▸ **What to work on**: Give the data back exactly as it stands.

▸ **The data**:
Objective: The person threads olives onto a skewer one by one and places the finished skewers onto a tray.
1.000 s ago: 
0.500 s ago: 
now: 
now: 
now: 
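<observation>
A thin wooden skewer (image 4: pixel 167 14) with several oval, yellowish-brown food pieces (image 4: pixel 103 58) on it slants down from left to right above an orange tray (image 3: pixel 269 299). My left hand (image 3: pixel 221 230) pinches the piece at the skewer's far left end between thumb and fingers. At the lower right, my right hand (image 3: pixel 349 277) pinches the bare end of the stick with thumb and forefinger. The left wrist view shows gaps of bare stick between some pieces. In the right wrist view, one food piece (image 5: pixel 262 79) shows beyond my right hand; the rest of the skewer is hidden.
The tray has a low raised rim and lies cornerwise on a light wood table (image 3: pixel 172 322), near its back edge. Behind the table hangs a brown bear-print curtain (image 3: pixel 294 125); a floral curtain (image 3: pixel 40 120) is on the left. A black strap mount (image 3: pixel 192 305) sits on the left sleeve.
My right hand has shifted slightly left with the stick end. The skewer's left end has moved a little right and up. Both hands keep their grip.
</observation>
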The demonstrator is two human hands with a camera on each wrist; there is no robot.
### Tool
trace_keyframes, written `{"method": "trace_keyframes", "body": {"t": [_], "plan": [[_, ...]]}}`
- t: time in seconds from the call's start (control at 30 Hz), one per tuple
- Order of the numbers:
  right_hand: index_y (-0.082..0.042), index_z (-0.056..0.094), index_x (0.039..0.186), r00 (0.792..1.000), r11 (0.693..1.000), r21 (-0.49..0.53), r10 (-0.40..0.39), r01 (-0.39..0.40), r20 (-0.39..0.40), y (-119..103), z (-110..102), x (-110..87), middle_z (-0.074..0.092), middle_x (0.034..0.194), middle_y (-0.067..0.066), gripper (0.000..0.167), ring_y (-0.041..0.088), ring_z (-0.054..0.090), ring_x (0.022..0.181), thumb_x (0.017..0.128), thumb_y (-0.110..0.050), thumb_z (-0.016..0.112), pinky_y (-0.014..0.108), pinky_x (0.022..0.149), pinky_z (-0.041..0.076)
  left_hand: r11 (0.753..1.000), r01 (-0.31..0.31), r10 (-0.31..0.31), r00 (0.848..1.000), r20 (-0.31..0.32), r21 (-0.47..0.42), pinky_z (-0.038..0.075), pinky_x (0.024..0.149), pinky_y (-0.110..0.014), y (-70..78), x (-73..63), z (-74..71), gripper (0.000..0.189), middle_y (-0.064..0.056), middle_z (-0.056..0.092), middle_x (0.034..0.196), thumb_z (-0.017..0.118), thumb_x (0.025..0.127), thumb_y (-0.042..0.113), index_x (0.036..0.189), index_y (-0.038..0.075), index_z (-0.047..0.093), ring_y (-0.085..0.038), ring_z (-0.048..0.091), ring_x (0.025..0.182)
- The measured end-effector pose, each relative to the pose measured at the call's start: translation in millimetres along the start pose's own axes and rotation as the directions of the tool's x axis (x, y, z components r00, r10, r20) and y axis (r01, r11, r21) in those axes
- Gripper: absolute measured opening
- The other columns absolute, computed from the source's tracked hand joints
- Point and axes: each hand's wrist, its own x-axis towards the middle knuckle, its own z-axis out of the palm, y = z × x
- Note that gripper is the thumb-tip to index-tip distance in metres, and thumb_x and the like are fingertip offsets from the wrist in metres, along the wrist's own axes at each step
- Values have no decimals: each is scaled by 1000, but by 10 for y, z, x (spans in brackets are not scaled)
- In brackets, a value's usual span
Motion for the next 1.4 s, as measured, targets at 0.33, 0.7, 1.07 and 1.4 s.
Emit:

▸ **Exercise result**:
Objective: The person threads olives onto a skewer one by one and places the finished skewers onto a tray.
1.000 s ago: 
0.500 s ago: 
now: 
now: 
now: 
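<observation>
A thin wooden skewer (image 4: pixel 167 14) with several oval, yellowish-brown food pieces (image 4: pixel 103 58) on it slants down from left to right above an orange tray (image 3: pixel 269 299). My left hand (image 3: pixel 221 230) pinches the piece at the skewer's far left end between thumb and fingers. At the lower right, my right hand (image 3: pixel 349 277) pinches the bare end of the stick with thumb and forefinger. The left wrist view shows gaps of bare stick between some pieces. In the right wrist view, one food piece (image 5: pixel 262 79) shows beyond my right hand; the rest of the skewer is hidden.
The tray has a low raised rim and lies cornerwise on a light wood table (image 3: pixel 172 322), near its back edge. Behind the table hangs a brown bear-print curtain (image 3: pixel 294 125); a floral curtain (image 3: pixel 40 120) is on the left. A black strap mount (image 3: pixel 192 305) sits on the left sleeve.
My right hand has shifted slightly left with the stick end. The skewer's left end has moved a little right and up. Both hands keep their grip.
</observation>
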The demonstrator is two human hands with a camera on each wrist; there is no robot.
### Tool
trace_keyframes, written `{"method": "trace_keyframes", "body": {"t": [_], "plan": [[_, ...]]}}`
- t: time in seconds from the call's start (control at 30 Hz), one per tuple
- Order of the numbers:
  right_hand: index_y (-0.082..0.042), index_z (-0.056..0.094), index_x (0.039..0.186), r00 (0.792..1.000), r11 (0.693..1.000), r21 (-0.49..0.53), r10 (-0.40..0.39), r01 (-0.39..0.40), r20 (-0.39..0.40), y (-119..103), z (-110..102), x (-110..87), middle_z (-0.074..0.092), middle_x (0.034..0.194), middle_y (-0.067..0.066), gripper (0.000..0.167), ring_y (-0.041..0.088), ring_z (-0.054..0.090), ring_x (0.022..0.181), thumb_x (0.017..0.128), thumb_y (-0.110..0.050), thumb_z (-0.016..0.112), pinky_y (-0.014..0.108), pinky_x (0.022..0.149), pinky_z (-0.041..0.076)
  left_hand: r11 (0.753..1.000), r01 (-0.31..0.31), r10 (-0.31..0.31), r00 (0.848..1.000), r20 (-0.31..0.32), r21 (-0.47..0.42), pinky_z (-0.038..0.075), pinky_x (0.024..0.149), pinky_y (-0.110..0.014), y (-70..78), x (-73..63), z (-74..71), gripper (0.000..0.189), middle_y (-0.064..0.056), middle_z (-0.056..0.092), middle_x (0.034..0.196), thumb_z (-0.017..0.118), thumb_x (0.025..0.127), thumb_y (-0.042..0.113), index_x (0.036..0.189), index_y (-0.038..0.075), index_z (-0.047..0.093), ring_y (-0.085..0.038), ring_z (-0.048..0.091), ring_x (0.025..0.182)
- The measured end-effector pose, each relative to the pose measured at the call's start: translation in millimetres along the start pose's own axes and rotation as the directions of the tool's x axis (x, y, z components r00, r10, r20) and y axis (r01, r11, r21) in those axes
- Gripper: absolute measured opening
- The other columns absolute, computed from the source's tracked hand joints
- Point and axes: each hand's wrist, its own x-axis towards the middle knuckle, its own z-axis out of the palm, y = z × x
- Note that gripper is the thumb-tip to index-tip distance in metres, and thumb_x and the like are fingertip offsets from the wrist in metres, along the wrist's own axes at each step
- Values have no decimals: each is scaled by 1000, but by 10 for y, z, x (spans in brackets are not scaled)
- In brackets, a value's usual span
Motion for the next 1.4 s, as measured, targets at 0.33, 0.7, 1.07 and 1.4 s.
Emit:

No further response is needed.